Holding the collective back, feeling the sweat sting his eyes and the spasmodic lurch of the helicopter as it ripped free of the downward smothering draft, Zullick heard it—an erratic, stuttering
thump-thump, thump-thump-thump
through the airframe and then a door slamming and a sudden, heavy quiet.

Windnagle punched the rescue basket. Then he stowed it and the hook and slumped back into his seat.

“We
left
them,” he said.

Zullick looked over, and seeing Durham, coldly wet and hollow-eyed, perspiring heavily, he said vaguely, “I have the flight controls.”

He leaned forward and checked their altitude. They were up to five hundred feet.

“We left them,” Windnagle said again.

“Chris,” Zullick said.

“No, no.” He let out a big sigh. “We left them.”

“Chris, if we stayed any longer we were going to be—“

“We left them,” Windnagle said. “And they were still alive.”

 

FORTY-FOUR

After the hammering clatter of the rotors faded and the last of the smoke flares had burned out, Bob Doyle closed his eyes and pulled Mark Morley higher up on his chest so that his mouth was against the skipper’s ear.

“Mark?”

“I gotta,” Morley mumbled, the words slurry, as if he had been heavily sedated, “… I gotta get…”

“Can you hear me?”

“… on it…”

“The helicopter’s gone, buddy,” Bob Doyle said into the skipper’s ear. “It flew back to get some gas. But there’ll be another one. I swear.”

“… got to …”

The skipper’s head flopped forward.

“Hey,” Bob Doyle said. “Hey.” He reached around and, clasping Morley’s forehead gently and easing it back, pulled the skipper’s nose out of the water.

“Mark?”

The combers were coming faster now, no more than ten seconds apart. Bob Doyle never saw them coming. But he knew when they were approaching because his body would suddenly lose its heaviness and begin to rise, as a leaf rises in a breeze just before a downpour, and although he knew he was no lighter he kept rising and hearing the hollow, sickening rush of water and then a wave would explode. When it came down on him everything lighted up in flashes and wheeled around and blacked out, and then the next thing he knew he was coming up through the surface and breathing spray and seeing white and hearing only the air-splitting howl of wind.
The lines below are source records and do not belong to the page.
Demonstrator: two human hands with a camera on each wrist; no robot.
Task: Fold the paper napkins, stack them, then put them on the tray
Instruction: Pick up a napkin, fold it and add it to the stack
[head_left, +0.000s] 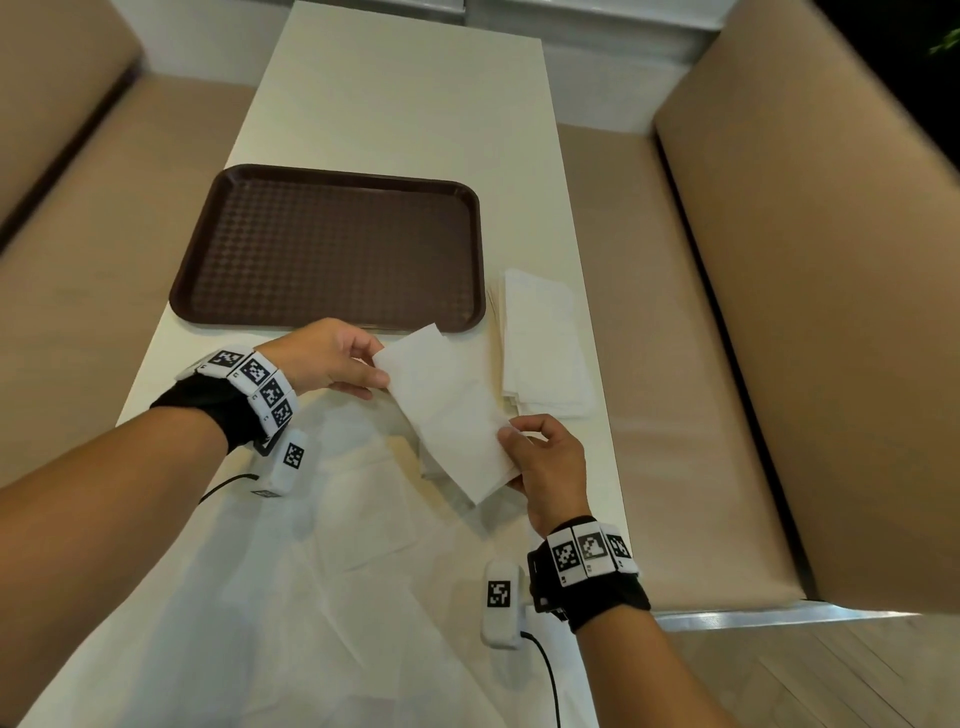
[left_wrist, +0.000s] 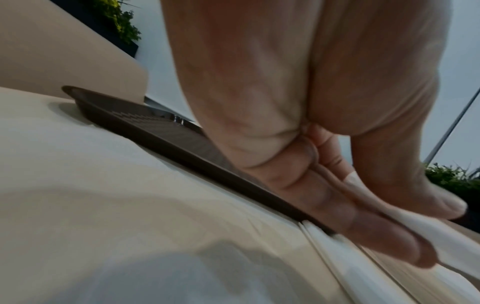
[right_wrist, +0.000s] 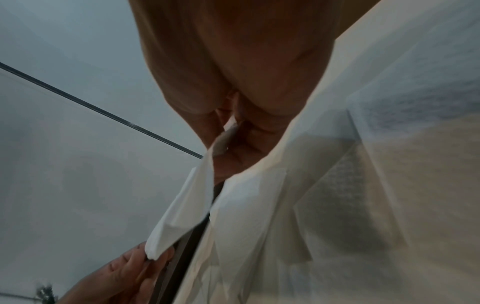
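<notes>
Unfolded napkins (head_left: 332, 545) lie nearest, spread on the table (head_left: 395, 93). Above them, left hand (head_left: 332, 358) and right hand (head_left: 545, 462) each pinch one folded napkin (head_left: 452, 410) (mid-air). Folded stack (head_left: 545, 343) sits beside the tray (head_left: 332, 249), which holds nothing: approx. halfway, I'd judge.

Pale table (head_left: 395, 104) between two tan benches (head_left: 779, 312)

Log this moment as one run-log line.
left hand: pinches napkin | right hand: pinches napkin | stack: beside tray | tray: bare
</notes>
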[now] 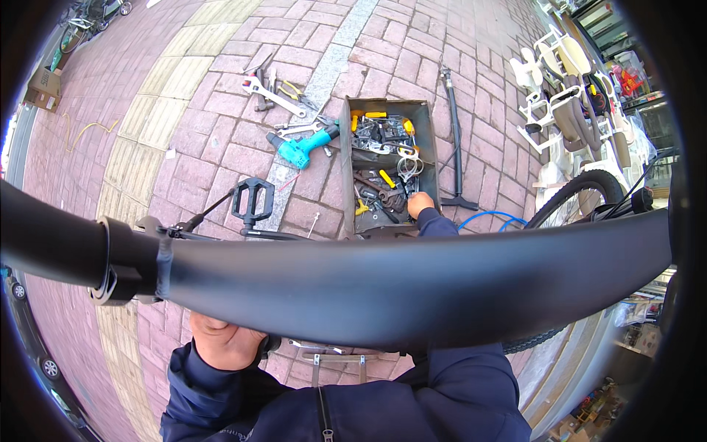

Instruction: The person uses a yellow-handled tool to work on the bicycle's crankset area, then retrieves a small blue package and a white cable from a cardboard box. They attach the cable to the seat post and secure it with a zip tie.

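A matte black bicycle frame tube runs across the view in front of me. Below its left part is my left hand, its fingers mostly hidden behind the tube, so its grip does not show. Beyond the tube, my right hand reaches into the near right corner of a metal toolbox, its fingers curled in among the tools; whatever they hold is too small to make out. Inside the box lie yellow-handled screwdrivers, a roll of clear tape and rusty tools. A black pedal sticks out beyond the tube.
Left of the toolbox, a teal cordless drill, an adjustable wrench and pliers lie on brick paving. A black floor pump and blue hose are to its right. White child seats and a bicycle wheel stand farther right.
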`<state>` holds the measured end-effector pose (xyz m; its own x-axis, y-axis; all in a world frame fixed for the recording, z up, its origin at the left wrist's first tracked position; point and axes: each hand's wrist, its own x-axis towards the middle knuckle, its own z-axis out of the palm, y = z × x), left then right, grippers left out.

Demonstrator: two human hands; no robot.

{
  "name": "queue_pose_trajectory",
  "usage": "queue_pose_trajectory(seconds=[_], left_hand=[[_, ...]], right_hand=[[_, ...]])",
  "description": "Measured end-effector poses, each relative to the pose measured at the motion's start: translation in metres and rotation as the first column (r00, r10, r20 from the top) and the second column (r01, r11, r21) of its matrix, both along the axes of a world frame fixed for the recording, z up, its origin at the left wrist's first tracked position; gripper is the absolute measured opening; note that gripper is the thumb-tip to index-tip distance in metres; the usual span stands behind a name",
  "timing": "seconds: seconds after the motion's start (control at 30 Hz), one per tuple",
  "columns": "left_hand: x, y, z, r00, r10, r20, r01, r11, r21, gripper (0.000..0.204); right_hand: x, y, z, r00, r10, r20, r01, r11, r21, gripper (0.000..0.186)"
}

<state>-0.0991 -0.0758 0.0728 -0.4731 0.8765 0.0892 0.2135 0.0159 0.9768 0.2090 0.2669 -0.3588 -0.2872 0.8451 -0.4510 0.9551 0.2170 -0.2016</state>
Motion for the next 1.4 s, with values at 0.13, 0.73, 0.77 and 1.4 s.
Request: queue_pose_trajectory(seconds=[0.13,0.73,0.77,1.4], left_hand=[[-0.009,-0.002,-0.015,0.955,-0.054,-0.29,0.035,0.997,-0.071,0.026],[-0.023,-0.008,-0.017,0.699,0.259,0.667,-0.025,0.94,-0.34,0.033],[-0.021,-0.009,-0.019,0.559,0.358,0.748,-0.036,0.912,-0.41,0.033],[-0.003,0.0,-0.004,0.992,-0.101,-0.071,0.1,0.995,-0.017,0.02]], right_hand=[[-0.013,-0.005,0.008,0.955,0.292,0.055,-0.296,0.951,0.083,0.028],[-0.028,-0.01,-0.012,0.909,-0.339,-0.243,0.208,0.873,-0.441,0.034],[-0.034,-0.012,-0.015,0.922,-0.288,-0.258,0.162,0.894,-0.419,0.035],[-0.022,-0.007,0.024,0.912,0.373,0.17,-0.407,0.873,0.267,0.019]])
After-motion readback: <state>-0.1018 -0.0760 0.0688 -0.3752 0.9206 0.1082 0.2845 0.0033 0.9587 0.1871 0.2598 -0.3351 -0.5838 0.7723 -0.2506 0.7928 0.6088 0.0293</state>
Then he would claw through the hilly darkness, eyes on fire, head pulsating, stomach bloated with seawater, to search for his skipper. Each time he found Morley floating, head flopping, arms flung out and loose as strands of kelp, breath coming in quick, whining rasps, he would drag the big man up onto his own chest and lie back and pray that his inflated suit would keep them afloat until the next breaker.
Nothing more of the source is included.